— Exercise details —
Your copy of the data below must be exact and must leave out all pictures.

— Supplied data —
=== Begin Enclosure ===

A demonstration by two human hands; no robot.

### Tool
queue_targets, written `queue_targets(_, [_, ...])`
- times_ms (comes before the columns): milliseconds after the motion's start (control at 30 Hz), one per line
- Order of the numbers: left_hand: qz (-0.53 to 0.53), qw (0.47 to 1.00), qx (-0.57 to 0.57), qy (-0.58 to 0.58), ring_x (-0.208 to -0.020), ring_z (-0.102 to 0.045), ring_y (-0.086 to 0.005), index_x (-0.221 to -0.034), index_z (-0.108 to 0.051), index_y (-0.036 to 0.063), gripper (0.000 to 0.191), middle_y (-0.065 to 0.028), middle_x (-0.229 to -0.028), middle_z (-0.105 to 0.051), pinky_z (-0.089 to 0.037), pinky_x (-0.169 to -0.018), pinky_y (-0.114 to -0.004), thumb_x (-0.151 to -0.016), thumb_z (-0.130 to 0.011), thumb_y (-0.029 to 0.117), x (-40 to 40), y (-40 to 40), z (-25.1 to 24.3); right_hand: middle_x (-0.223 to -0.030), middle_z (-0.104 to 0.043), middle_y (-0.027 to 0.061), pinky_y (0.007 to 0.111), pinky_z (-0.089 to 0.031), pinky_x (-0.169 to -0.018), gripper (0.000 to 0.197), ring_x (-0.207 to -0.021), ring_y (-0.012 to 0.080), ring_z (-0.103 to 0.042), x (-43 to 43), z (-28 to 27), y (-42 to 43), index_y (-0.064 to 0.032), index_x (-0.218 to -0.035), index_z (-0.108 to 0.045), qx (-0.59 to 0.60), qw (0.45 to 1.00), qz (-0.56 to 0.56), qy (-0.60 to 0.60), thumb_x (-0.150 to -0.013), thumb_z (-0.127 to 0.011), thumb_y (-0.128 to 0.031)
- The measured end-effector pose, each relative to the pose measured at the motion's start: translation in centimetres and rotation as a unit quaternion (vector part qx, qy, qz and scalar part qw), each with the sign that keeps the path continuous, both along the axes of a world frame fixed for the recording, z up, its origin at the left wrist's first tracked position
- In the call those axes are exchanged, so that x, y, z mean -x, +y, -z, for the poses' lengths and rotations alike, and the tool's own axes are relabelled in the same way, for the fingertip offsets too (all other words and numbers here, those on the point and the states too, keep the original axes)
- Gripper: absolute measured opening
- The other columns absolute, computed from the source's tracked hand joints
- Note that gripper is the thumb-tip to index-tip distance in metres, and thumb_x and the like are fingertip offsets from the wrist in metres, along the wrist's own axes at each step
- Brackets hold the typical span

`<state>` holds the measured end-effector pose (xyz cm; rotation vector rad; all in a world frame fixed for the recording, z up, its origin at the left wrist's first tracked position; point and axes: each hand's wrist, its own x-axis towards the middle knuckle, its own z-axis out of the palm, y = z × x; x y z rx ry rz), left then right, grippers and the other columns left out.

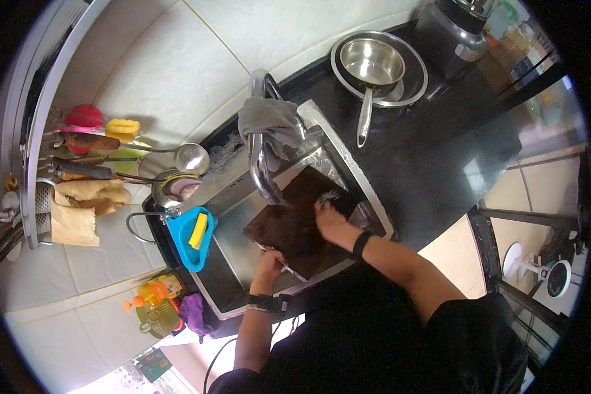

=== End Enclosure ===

— Answer to the problem —
A demonstration by two human hands; no robot.

### Tool
queue_targets, written `queue_targets(_, [_, ...])`
- times_ms (comes before the columns): milliseconds after the motion's start (control at 30 Hz), one per line
- Order of the numbers: left_hand: qz (-0.53 to 0.53), qw (0.47 to 1.00), qx (-0.57 to 0.57), qy (-0.58 to 0.58), ring_x (-0.208 to -0.020), ring_z (-0.102 to 0.045), ring_y (-0.086 to 0.005), index_x (-0.221 to -0.034), index_z (-0.108 to 0.051), index_y (-0.036 to 0.063), gripper (0.000 to 0.191), middle_y (-0.065 to 0.028), middle_x (-0.229 to -0.028), middle_z (-0.105 to 0.051), pinky_z (-0.089 to 0.037), pinky_x (-0.169 to -0.018), pinky_y (-0.114 to -0.004), thumb_x (-0.151 to -0.016), thumb_z (-0.130 to 0.011), thumb_y (-0.029 to 0.117), x (-40 to 40), y (-40 to 40), z (-25.1 to 24.3); right_hand: middle_x (-0.223 to -0.030), middle_z (-0.104 to 0.043), middle_y (-0.027 to 0.061), pinky_y (0.007 to 0.111), pinky_z (-0.089 to 0.031), pinky_x (-0.169 to -0.018), gripper (0.000 to 0.197), ring_x (-0.207 to -0.021), ring_y (-0.012 to 0.080), ring_z (-0.103 to 0.042), x (-43 to 43), z (-28 to 27), y (-42 to 43), index_y (-0.064 to 0.032), index_x (-0.218 to -0.035), index_z (-0.108 to 0.045), qx (-0.59 to 0.60), qw (0.45 to 1.00), qz (-0.56 to 0.56), qy (-0.60 to 0.60), thumb_x (-0.150 to -0.013), thumb_z (-0.127 to 0.011), thumb_y (-0.128 to 0.031)
- The measured end-effector pose, each relative to the pose measured at the motion's start: translation in centimetres and rotation as a unit quaternion (vector part qx, qy, qz and scalar part qw), each with the sign that keeps the path continuous, both along the axes of a world frame fixed for the recording, z up, its origin at the left wrist's first tracked position
- In the call those axes are exchanged, so that x, y, z mean -x, +y, -z, for the poses' lengths and rotations alike, and the tool's own axes are relabelled in the same way, for the fingertip offsets too (all other words and numbers here, those on the point and the states too, keep the original axes)
- Gripper: absolute measured opening
- The other columns absolute, computed from the source's tracked hand joints
- Note that gripper is the thumb-tip to index-tip distance in metres, and thumb_x and the like are fingertip offsets from the wrist in metres, along the wrist's own axes at each step
- Brackets hold the typical span

`<state>` holds the measured end-effector pose (xyz cm; rotation vector rad; all in a world frame fixed for the recording, z up, its origin at the left wrist's first tracked position; point and axes: each hand's wrist, its own x-axis towards the middle knuckle, its own z-axis out of the palm, y = z × x; x y z rx ry rz), left then right, grippers and the other columns left out.

The exercise contains nothing more.